Di fatto, quindi, l'export di vino italiano in USA è stato sostanzialmente stabile, con un calo inferiore all’1% e con performance superiori alla media del settore. «Bisogna però considerare che, a fine 2023, si contavano ancora circa 3 settimane di eccesso di stock nella solo filiera distributiva, con la volontà dei distributori per il 2024 di continuare a fare de-stocking» aggiunge Iardella. «Seppur con qualche altro mese di sofferenza ed un po' di ulteriore turbolenza da de-stocking nel 2024, crediamo che a partire dal 2025 le prospettive possano essere molto positive per il vino italiano che continuerà a essere ancora protagonista e molto apprezzato dai consumatori».

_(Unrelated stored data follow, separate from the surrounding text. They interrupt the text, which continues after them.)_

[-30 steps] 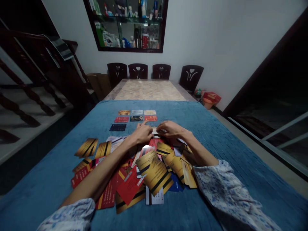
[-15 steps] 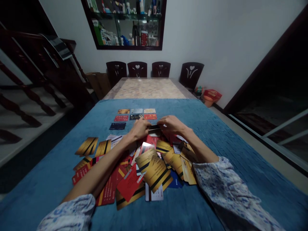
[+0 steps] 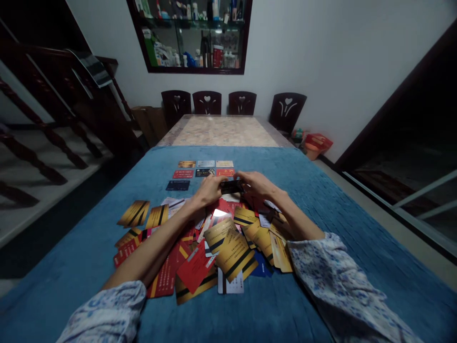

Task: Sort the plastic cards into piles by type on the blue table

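Between my two hands is a black card [image 3: 231, 186], its face turned partly toward me. My left hand [image 3: 210, 188] pinches its left end, and my right hand [image 3: 257, 185] grips the right end. Nearer to me spreads a loose pile of overlapping gold, red, white and blue cards; a gold card [image 3: 235, 255] lies on top. Beyond my left hand, cards lie flat in rows: a dark blue card [image 3: 177, 186], a red card [image 3: 183, 174], a black card [image 3: 204, 173] and an orange-red card [image 3: 225, 172], with several more behind.
A blue cloth [image 3: 342, 267] covers the near part of the table, and its marbled top [image 3: 228, 131] shows at the far end. Dark chairs [image 3: 207, 102] stand behind it. A wooden railing [image 3: 39, 119] is at the left, an orange bin [image 3: 312, 150] at the right.
The black card has tilted so more of its face shows. Both hands keep hold of it in nearly the same place. The whole view has shifted slightly.
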`<state>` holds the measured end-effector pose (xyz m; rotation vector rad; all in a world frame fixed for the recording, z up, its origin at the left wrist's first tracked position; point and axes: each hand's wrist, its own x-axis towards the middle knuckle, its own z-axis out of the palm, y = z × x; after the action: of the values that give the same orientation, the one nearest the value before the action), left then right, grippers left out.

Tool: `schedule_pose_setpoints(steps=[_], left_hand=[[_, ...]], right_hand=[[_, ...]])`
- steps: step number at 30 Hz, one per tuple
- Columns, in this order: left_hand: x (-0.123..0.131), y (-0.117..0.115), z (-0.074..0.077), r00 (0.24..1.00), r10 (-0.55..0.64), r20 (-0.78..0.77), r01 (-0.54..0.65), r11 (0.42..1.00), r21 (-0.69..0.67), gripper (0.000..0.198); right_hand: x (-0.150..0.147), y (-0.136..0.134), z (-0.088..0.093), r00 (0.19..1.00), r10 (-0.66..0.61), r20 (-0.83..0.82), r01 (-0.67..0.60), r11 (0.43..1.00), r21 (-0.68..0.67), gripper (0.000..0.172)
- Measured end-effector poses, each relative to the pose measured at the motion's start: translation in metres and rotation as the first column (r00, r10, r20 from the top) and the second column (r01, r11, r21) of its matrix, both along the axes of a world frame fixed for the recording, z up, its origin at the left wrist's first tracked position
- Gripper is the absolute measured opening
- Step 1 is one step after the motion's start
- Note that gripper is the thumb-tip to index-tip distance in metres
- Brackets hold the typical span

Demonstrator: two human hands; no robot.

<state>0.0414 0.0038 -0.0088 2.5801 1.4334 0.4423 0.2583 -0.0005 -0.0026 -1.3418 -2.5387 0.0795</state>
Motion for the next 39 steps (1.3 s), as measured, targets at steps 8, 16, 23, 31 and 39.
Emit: schedule_pose_setpoints(steps=[8, 16, 23, 31, 39], left_hand=[[0.001, -0.006, 0.0, 0.998, 0.054, 0.034, -0.054, 0.998, -0.014, 0.048], [0.001, -0.004, -0.007, 0.996, 0.077, 0.05, -0.077, 0.997, 0.006, 0.042], [0.0, 0.0, -0.005, 0.988, 0.111, 0.103, -0.112, 0.994, 0.0, 0.041], [-0.002, 0.002, -0.003, 0.985, 0.114, 0.129, -0.113, 0.994, -0.008, 0.044], [-0.002, -0.008, 0.013, 0.995, 0.099, -0.012, -0.099, 0.994, 0.045, 0.052]], right_hand=[[-0.002, 0.006, -0.011, 0.999, 0.006, -0.04, -0.005, 1.0, 0.018, 0.045], [-0.003, 0.008, -0.024, 0.999, 0.014, -0.045, -0.012, 0.999, 0.044, 0.045], [-0.006, 0.011, -0.029, 0.993, 0.028, -0.117, -0.027, 1.0, 0.011, 0.056], [-0.006, 0.01, -0.029, 0.988, 0.059, -0.144, -0.05, 0.996, 0.07, 0.061], [-0.008, 0.007, -0.018, 0.996, 0.069, -0.061, -0.058, 0.985, 0.164, 0.062]])
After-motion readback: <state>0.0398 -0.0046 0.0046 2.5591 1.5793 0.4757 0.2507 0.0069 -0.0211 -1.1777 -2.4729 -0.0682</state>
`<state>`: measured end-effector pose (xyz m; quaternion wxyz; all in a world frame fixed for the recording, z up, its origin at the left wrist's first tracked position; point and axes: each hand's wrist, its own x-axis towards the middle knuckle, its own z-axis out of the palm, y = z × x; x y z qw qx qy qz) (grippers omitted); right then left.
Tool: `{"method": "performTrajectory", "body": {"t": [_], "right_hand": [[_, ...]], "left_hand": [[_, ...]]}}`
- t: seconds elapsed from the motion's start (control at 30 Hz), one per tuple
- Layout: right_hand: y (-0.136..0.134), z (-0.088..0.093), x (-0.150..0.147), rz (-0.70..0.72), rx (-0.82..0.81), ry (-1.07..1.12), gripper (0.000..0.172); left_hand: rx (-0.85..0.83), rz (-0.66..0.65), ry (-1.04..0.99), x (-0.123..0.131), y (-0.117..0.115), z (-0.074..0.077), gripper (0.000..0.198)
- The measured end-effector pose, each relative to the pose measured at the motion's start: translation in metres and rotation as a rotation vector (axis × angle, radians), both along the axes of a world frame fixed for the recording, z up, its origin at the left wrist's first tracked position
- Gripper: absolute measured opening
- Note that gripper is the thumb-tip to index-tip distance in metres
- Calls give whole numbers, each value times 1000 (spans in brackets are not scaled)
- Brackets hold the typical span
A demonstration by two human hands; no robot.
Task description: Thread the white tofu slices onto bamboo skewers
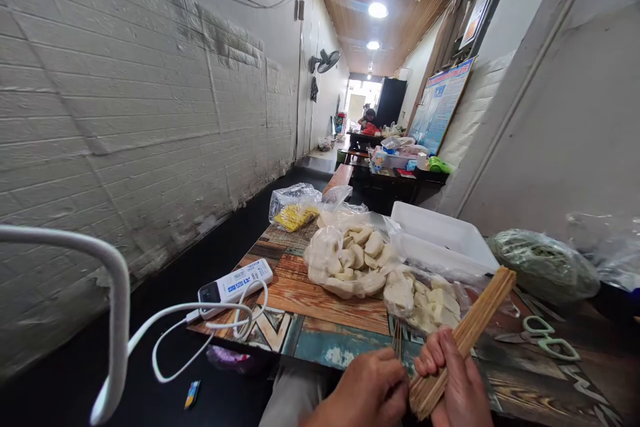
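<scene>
My right hand is closed round a thick bundle of bamboo skewers that slants up to the right over the table. My left hand sits just left of it, fingers pinched on a skewer or two that stand upright from them. Straight ahead lie two clear plastic bags of pale cut food pieces, the larger bag further off and the smaller bag close to the skewer bundle.
The painted wooden table also carries a white power bank with looped cable, a bag of yellow items, a white tray, a bag of greens and scissors. A brick wall runs on the left. A person sits far down the corridor.
</scene>
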<state>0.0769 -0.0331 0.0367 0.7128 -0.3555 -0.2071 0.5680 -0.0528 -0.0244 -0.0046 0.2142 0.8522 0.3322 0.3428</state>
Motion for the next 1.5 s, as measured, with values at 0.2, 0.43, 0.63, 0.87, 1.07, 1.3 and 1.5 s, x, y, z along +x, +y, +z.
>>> {"method": "performTrajectory", "body": {"t": [0.2, 0.43, 0.63, 0.87, 1.07, 1.3, 1.5], "right_hand": [[1, -11, 3, 32, 2, -119, 29], [1, -12, 2, -32, -49, -208, 31], [2, -12, 4, -61, -86, -322, 32], [1, -19, 3, -29, -146, -237, 39], [2, -23, 8, 53, -171, -377, 48], [-1, -20, 4, 12, -132, -426, 46], [-2, -17, 7, 54, -76, -479, 42]], "left_hand": [[153, 115, 2, -4, 2, -8, 22], [-308, 97, -255, -8, -3, 7, 22], [-663, 25, -431, -9, -5, 14, 23], [-472, -10, -429, -15, -5, 16, 34], [-440, -47, -379, -18, -3, 20, 26], [-347, -68, -241, -19, -2, 14, 23], [-279, -56, -122, -15, -1, 8, 34]]}}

«Questo contesto turbolento richiede di accelerare il salto di qualità delle nostre aziende del vino e alcuni passaggi sono imprescindibili: piccolo non è sempre bello, le aggregazioni - anche spinte da sponsor finanziari e in alcuni casi dal ricambio generazionale - sono auspicabili e necessarie per competere sui mercati internazionali con maggiori capacità finanziarie» prosegue Iardella, rimarcando che sia necessario continuare a offrire prodotti di qualità che cavalchino la premiumizzazione utilizzando tutte le leve del marketing, dal packaging, oggi spesso poco distintivo e riconoscibile, alle attività a punto vendita, sino alla comunicazione più esperienziale.
«Pur mantenendo la sua distintività e tradizione, il vino ha molto da imparare da altre aziende di beverage, come gli spirit, o anche da chi sta inventando nuove categorie come gli hard selzer negli USA, puntando anche sul modo di comunicare e di associare il prodotto a occasioni di consumo più in linea con le nuove generazioni. L’innovazione di prodotto deve guardare ai segmenti core, ed è importante attrezzarsi per cogliere opportunità in mondi in rapido sviluppo come low / no alcool. Per confermare gli ottimi risultati messi a segno nella lunga fase precedente, occorre trovare nuovi paradigmi di crescita e soluzioni strategiche un po' più discontinue» conclude Iardella.